もし戦争&日本的経営なかりせば
織田 聡氏
運営者 そのように大勢の人間が、非常に効率的に各自の力を統合して、大きな力を発揮するという文化を、今までの日本企業は構築してきたわけですけど。
織田 それで、実は戦争の時には、参謀は兵隊が何をしようと意に介さないわけです。だけど、人が死ぬ戦争が終わって平時になったときに、「首」とか「命」というのが「絶対の価値」になってしまったという気がするんですよ、どこかで。
運営者 わかりますよ、それは、「戦争は嫌だ」ということが「平和主義」に転じて、それが「生命は尊い、だから、雇用は尊いんだ」という方向に徐々に転化していったたわけです。
でもそれはマネジメントが本来目指すべき方向ではない。
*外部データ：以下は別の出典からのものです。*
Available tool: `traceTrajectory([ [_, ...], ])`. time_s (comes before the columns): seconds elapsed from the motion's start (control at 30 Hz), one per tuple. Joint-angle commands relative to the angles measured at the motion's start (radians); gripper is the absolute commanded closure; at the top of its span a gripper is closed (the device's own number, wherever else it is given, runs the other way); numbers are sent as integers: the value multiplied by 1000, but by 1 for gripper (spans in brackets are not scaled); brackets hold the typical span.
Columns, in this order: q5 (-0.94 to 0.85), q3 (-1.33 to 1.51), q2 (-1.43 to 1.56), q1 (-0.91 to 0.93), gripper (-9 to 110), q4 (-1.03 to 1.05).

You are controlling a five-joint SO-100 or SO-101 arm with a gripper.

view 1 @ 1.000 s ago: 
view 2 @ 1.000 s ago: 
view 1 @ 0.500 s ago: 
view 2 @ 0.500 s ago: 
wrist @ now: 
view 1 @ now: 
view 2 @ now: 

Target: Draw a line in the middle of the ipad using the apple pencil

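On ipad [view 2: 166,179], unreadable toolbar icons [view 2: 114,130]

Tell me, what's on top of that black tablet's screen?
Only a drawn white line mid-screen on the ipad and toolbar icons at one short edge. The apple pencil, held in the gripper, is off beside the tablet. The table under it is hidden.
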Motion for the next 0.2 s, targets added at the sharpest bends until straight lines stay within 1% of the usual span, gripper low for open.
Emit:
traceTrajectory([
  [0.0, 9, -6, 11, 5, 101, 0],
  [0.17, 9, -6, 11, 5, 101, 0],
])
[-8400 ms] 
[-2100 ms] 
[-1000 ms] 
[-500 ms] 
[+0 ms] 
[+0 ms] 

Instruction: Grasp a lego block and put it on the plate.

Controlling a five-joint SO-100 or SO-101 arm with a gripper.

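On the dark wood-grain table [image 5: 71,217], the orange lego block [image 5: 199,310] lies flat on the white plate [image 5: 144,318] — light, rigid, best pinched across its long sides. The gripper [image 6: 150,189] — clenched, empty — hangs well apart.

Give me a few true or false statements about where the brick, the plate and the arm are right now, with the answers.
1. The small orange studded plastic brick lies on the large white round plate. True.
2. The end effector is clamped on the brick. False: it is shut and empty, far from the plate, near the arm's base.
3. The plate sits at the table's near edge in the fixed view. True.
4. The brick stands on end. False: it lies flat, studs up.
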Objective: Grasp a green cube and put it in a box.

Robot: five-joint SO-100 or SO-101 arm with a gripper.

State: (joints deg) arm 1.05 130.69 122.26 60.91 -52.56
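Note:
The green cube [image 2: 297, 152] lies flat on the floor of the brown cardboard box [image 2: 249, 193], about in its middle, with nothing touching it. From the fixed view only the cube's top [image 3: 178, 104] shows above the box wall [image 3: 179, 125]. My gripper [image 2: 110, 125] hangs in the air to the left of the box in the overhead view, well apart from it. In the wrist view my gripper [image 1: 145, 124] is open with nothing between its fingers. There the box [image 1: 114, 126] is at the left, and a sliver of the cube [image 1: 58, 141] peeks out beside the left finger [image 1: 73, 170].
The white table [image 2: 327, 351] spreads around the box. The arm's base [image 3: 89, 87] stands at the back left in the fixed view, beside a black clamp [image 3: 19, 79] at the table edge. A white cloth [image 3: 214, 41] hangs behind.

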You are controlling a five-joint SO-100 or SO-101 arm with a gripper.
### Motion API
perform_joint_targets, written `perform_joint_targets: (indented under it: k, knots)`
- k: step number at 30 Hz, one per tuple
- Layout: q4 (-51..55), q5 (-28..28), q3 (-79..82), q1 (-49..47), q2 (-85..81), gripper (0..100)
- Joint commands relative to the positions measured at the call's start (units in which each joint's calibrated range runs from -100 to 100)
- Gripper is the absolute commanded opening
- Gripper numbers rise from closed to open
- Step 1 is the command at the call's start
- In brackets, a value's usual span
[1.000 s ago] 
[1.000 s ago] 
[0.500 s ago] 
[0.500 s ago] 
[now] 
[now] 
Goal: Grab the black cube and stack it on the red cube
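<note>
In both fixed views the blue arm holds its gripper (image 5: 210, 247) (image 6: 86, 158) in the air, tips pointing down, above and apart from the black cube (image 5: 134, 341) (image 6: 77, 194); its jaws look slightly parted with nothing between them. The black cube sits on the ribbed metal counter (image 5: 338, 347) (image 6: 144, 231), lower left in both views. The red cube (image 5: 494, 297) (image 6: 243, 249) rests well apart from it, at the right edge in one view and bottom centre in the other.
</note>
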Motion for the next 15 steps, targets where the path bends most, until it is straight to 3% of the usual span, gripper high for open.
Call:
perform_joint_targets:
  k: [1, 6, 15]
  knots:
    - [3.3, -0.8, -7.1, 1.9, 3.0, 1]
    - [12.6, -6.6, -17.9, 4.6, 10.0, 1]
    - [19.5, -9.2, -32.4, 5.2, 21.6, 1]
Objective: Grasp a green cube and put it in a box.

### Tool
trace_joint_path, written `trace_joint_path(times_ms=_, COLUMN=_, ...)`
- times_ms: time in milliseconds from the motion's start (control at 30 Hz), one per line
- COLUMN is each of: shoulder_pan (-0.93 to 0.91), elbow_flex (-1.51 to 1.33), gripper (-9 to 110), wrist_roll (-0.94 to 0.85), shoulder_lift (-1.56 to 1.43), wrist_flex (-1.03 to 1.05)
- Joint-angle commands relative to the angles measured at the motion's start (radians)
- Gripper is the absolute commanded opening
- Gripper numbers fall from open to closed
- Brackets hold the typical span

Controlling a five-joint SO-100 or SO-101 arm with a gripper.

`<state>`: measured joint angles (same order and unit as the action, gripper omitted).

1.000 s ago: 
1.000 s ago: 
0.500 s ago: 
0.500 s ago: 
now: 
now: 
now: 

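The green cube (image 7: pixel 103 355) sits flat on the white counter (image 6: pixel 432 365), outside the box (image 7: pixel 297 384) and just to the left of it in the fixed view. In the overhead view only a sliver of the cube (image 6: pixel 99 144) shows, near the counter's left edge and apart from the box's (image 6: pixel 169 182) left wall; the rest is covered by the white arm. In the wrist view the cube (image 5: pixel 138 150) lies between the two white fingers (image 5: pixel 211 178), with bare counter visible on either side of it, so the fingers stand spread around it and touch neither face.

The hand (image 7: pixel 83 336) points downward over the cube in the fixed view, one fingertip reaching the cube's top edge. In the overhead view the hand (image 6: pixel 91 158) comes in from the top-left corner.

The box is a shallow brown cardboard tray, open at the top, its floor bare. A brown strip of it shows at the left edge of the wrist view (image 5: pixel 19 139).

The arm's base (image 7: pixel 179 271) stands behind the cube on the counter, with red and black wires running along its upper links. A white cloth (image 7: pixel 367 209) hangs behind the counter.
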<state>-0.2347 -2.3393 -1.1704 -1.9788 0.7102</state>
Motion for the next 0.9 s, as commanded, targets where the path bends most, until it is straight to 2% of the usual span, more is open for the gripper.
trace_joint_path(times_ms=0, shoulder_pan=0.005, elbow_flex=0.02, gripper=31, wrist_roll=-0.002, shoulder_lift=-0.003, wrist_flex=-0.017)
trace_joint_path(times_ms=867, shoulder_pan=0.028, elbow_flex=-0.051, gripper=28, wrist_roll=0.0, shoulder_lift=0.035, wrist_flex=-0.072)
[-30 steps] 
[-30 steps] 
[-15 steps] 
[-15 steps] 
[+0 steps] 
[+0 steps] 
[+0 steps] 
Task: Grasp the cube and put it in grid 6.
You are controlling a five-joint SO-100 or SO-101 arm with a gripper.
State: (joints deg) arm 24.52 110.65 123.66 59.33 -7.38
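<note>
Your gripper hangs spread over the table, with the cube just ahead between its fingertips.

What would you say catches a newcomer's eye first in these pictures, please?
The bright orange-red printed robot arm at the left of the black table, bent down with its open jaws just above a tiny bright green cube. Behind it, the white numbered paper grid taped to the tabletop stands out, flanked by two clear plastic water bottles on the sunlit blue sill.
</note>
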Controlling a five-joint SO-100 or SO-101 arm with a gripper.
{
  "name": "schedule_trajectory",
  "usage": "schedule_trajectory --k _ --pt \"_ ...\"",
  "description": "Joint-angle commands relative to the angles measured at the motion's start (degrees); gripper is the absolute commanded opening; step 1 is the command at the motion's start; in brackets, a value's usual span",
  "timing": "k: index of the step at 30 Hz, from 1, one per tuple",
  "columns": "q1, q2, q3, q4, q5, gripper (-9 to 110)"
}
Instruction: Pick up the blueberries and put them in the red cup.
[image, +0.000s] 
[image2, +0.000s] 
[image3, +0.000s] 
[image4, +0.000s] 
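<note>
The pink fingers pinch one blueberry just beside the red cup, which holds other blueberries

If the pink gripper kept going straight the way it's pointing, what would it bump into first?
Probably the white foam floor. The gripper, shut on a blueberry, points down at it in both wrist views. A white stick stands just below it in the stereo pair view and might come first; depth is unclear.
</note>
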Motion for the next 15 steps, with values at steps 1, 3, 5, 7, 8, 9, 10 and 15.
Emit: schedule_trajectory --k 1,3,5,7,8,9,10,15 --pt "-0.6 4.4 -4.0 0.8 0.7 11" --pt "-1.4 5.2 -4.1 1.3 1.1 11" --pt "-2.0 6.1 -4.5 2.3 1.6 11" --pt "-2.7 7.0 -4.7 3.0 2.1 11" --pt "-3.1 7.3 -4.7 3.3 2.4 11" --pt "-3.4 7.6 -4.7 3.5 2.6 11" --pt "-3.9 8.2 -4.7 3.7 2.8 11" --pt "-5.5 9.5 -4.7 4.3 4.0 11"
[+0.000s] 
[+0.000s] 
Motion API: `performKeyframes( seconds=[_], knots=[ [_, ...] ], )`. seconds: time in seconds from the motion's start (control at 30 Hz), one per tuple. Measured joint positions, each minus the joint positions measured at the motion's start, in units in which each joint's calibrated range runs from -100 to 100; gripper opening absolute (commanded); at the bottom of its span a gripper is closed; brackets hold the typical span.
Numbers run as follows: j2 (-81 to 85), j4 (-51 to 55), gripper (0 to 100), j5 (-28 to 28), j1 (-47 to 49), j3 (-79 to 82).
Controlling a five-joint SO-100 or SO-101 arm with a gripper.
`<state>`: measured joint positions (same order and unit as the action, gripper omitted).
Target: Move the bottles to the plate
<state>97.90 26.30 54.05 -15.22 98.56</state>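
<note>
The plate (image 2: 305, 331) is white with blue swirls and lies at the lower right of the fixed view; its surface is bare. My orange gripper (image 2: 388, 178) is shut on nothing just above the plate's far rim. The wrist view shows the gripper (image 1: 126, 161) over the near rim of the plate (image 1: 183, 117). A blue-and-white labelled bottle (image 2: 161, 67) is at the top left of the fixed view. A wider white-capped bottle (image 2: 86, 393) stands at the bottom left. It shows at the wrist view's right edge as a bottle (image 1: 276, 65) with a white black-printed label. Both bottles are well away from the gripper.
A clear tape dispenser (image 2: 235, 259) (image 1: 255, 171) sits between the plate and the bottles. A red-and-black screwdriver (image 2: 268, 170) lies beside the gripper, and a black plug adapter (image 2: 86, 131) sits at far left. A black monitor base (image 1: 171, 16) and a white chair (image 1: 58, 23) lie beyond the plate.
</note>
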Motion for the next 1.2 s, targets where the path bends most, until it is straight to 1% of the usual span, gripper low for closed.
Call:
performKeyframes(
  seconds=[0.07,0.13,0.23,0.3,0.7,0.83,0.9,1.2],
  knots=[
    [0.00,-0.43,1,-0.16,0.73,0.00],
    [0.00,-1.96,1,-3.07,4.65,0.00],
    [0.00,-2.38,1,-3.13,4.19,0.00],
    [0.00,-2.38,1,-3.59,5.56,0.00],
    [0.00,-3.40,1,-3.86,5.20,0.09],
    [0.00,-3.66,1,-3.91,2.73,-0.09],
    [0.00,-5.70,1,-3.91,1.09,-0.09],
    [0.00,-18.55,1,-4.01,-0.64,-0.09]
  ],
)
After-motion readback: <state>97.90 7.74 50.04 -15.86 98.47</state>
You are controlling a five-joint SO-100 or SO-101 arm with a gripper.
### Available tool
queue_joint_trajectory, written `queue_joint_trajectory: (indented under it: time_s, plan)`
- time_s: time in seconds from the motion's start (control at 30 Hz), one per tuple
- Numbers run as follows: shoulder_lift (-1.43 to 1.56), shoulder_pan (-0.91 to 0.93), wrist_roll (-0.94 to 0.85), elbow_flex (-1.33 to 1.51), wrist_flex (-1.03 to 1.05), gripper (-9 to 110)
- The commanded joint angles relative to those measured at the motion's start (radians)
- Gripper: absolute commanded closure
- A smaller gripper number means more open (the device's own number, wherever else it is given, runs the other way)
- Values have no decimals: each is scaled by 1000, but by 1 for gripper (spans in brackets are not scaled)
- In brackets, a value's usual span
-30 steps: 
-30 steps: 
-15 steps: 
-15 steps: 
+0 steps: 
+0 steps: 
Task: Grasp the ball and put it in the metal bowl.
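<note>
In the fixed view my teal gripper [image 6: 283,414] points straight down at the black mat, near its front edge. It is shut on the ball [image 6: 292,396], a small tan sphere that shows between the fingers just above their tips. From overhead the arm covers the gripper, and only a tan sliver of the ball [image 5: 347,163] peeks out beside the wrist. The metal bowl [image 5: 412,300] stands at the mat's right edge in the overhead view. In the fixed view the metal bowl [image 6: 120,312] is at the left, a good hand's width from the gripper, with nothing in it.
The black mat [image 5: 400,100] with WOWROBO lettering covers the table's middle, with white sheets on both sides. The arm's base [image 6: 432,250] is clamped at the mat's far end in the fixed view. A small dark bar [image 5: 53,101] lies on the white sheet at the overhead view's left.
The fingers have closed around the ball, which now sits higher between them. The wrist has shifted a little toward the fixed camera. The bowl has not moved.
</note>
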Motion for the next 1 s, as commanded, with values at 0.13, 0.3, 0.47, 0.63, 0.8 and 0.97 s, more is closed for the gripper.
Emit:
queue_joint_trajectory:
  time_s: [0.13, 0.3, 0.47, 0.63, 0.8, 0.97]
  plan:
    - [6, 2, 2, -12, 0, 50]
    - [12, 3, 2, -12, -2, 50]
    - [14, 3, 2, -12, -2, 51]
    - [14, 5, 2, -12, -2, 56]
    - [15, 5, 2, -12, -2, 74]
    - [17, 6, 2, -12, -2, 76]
ところが今日の日本では、そのコクーン幻想の方が主流になってしまった。
織田 おっしゃるとおり。結局何が起こったかと言うと、雇用は保証されるけれども、その雇用を保証してくれるありがたい組織を辞めた人間というのは2級市民、いや、2級どころか5級くらいになってしまっているわけです。「脱走兵」「脱藩者」という扱いですね。
運営者 それは秩序の破壊者なわけですから。
織田 よく、戦争を大きな境界として捉えた物の見方や話し方をする人が多いのですが、僕は日本人の行動というのは長期的に見てずっと変わっていないんじゃないかと思うんです。
日本的経営の源流というのは、やはり明治から大正初期にかけての軍隊の中にあったのではないかなと思います。で、確かに戦前の日本には今話題になっているような日本的企業はなかったのかもしれないけど、産業別統制会のような何らかの萌芽はあったのでは。
では、「日本的経営があったから日本の経済が成長したのかというと、そこにも疑問符がつきますね。ああいうものがなかった方が、もしかしたら日本の経済はもっともっと成長していたかもしれませんよ。
運営者 んーまあ、製造業が主要産業であった時代は、日本的経営でよかったのかもしれませんね。
織田 結局は、社会主義国の国家建設とおんなじですよ。国民の自由を奪っておいて、ひとつの目標を信じさせて、労働者は視界を遮られたられた馬のように走るしかないんですから。